Transcribe the listing below from its opening line up to and including the line that contains "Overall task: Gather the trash"; reproduce nothing else.
--- START ---
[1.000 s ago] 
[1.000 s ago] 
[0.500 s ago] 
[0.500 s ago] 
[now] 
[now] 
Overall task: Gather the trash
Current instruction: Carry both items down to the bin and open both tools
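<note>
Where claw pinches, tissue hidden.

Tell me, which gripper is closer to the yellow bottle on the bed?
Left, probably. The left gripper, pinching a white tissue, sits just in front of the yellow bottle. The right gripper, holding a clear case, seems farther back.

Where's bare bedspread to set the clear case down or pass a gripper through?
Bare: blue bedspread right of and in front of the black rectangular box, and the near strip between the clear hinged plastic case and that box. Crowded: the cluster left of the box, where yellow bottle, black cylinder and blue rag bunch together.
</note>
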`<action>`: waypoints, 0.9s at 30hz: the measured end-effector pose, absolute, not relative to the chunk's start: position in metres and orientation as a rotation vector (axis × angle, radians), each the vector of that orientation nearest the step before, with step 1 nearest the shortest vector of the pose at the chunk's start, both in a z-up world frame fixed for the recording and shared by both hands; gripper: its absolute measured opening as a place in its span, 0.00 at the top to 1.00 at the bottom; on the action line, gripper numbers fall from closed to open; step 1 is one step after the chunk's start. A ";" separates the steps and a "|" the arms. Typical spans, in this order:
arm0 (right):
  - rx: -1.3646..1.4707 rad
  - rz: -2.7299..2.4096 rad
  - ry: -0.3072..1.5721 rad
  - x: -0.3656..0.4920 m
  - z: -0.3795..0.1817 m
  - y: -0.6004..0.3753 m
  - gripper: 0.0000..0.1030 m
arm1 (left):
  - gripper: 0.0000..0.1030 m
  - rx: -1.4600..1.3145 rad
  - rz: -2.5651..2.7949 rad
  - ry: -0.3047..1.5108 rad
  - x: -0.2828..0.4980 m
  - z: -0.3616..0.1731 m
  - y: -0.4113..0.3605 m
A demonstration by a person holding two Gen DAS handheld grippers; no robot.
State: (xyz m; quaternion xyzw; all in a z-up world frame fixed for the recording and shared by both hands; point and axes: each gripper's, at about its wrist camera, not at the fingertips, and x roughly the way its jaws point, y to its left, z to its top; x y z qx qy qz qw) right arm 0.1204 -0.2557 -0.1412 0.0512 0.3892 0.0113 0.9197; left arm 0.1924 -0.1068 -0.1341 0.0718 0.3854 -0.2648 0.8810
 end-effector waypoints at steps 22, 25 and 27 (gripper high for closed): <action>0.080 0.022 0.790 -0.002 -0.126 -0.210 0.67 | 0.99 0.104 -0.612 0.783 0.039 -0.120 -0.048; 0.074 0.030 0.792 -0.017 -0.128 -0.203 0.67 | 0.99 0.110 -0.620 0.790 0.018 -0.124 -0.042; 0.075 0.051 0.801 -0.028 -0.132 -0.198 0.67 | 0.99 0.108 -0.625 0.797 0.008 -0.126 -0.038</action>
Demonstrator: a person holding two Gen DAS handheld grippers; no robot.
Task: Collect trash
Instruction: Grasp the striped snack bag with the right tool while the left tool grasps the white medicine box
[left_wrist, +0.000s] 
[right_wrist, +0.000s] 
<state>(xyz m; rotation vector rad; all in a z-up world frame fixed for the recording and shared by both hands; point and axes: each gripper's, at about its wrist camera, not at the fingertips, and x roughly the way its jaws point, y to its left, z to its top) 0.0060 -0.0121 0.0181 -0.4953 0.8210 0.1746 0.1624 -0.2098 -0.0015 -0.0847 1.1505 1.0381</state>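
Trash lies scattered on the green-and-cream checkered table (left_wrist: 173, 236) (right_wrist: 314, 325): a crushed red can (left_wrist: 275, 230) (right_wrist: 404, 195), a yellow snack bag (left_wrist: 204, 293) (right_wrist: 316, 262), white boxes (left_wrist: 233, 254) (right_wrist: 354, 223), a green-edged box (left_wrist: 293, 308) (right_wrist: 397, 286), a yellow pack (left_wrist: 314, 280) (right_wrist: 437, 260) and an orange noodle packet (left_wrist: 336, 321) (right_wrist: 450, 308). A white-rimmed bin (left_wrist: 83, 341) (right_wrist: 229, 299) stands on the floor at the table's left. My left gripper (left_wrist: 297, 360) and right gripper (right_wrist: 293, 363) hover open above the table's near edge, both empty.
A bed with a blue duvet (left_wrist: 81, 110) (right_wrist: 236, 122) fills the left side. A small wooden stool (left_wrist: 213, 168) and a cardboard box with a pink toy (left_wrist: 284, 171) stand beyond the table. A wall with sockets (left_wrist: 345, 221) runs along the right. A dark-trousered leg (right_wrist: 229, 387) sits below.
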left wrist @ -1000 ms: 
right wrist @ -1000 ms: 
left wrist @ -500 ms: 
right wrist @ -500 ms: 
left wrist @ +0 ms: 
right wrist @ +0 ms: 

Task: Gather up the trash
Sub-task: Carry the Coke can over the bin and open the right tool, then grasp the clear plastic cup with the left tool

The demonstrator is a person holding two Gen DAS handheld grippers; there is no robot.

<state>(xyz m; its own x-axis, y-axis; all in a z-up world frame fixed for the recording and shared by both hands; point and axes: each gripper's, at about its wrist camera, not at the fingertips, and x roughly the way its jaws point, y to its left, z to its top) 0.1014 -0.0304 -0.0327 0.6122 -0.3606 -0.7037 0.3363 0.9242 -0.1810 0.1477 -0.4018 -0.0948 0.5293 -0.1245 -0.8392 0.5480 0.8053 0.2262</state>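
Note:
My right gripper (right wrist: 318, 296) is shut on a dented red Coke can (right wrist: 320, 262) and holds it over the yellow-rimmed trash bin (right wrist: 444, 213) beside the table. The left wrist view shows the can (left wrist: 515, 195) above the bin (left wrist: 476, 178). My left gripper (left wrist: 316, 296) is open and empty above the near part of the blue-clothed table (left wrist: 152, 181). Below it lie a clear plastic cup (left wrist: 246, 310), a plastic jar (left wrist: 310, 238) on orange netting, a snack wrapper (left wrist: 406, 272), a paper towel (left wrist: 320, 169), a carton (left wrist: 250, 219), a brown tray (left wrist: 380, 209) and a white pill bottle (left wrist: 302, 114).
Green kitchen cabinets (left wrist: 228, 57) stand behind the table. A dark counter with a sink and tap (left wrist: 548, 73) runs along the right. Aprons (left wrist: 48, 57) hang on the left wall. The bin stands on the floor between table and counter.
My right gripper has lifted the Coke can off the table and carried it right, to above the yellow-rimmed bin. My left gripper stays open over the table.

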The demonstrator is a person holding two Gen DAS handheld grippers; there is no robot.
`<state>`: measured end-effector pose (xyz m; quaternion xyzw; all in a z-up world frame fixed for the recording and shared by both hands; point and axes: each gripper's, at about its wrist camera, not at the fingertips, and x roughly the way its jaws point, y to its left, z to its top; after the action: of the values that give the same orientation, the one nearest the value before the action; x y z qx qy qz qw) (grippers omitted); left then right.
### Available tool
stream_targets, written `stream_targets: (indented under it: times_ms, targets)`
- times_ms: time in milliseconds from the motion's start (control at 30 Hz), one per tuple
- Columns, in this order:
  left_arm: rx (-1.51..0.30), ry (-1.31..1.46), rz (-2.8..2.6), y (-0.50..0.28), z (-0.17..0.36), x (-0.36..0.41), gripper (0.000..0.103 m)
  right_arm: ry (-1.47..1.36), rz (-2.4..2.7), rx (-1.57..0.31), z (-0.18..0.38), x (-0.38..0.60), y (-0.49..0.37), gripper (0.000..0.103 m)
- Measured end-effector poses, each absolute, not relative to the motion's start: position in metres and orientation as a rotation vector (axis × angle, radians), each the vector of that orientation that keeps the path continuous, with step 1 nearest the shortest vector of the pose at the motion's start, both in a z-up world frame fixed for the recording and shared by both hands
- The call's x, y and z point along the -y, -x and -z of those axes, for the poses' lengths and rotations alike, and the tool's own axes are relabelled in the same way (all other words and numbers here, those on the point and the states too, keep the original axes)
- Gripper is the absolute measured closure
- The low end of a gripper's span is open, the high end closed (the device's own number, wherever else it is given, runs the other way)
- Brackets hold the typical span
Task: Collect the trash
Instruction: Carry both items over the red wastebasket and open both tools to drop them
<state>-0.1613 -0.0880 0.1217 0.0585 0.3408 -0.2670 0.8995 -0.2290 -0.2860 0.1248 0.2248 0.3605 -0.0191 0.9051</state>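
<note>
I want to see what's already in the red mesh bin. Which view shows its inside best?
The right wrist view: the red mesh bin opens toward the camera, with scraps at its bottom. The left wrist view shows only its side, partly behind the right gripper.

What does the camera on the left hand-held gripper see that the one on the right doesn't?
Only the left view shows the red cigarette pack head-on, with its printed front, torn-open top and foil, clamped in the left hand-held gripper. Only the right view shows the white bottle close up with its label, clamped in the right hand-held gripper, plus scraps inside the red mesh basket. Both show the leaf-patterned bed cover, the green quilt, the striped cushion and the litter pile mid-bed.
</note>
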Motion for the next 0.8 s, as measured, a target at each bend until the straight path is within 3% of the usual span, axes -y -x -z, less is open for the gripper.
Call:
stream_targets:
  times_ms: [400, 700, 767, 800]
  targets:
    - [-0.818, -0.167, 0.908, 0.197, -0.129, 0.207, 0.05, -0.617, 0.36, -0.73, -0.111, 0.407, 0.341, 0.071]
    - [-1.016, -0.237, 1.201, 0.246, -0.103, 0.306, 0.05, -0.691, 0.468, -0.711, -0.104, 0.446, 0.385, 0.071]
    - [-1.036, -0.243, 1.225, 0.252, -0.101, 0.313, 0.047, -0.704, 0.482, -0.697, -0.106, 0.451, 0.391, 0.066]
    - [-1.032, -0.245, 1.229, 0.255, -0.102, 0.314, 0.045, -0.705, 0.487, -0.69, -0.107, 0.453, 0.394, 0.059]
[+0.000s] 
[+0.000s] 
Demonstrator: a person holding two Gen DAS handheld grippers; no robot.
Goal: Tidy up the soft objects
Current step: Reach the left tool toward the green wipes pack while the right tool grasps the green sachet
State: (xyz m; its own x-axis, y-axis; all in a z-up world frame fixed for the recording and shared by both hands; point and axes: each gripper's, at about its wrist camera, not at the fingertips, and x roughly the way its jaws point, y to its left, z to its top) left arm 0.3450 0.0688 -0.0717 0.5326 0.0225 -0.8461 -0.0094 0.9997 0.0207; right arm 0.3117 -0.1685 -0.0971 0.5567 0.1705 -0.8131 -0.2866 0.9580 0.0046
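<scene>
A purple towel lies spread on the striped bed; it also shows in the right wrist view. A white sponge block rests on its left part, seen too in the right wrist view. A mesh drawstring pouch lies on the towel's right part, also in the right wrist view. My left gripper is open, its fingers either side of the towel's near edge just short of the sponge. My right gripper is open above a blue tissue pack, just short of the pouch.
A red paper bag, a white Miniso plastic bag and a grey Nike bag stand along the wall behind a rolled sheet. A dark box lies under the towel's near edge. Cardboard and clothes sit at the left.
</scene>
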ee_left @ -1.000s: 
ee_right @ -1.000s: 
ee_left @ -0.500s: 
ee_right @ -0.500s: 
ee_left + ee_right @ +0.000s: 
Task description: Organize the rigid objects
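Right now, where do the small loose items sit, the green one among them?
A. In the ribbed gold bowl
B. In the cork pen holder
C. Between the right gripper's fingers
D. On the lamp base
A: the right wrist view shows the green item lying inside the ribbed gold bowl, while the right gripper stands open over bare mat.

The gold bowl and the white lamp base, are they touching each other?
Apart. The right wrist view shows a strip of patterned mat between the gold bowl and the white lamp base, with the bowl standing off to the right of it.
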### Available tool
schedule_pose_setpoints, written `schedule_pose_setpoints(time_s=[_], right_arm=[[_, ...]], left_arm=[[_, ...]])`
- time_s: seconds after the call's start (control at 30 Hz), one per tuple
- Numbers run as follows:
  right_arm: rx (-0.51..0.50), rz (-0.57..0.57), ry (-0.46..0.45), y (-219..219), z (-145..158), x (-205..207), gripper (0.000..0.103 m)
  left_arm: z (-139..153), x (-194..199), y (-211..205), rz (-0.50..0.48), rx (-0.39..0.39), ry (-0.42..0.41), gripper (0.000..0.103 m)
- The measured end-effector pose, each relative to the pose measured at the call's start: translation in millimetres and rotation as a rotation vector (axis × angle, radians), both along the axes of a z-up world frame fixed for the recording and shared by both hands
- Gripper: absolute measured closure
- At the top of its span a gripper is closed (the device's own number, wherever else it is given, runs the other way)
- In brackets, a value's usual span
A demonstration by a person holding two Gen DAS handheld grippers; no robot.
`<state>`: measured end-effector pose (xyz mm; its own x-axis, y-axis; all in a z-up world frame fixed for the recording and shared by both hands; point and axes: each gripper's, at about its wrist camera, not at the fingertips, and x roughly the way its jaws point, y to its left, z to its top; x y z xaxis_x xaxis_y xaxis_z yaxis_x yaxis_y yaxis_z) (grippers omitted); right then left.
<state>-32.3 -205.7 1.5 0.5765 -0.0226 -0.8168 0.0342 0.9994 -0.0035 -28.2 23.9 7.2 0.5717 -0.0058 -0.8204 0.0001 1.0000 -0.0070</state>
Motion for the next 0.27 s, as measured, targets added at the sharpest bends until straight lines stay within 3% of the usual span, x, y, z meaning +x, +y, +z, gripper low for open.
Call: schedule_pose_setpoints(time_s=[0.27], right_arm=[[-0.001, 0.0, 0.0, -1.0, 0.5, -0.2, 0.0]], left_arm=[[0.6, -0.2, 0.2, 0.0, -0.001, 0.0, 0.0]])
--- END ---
- SOLUTION
[1.000 s ago] 
[1.000 s ago] 
[0.500 s ago] 
[0.500 s ago] 
[now] 
[now] 
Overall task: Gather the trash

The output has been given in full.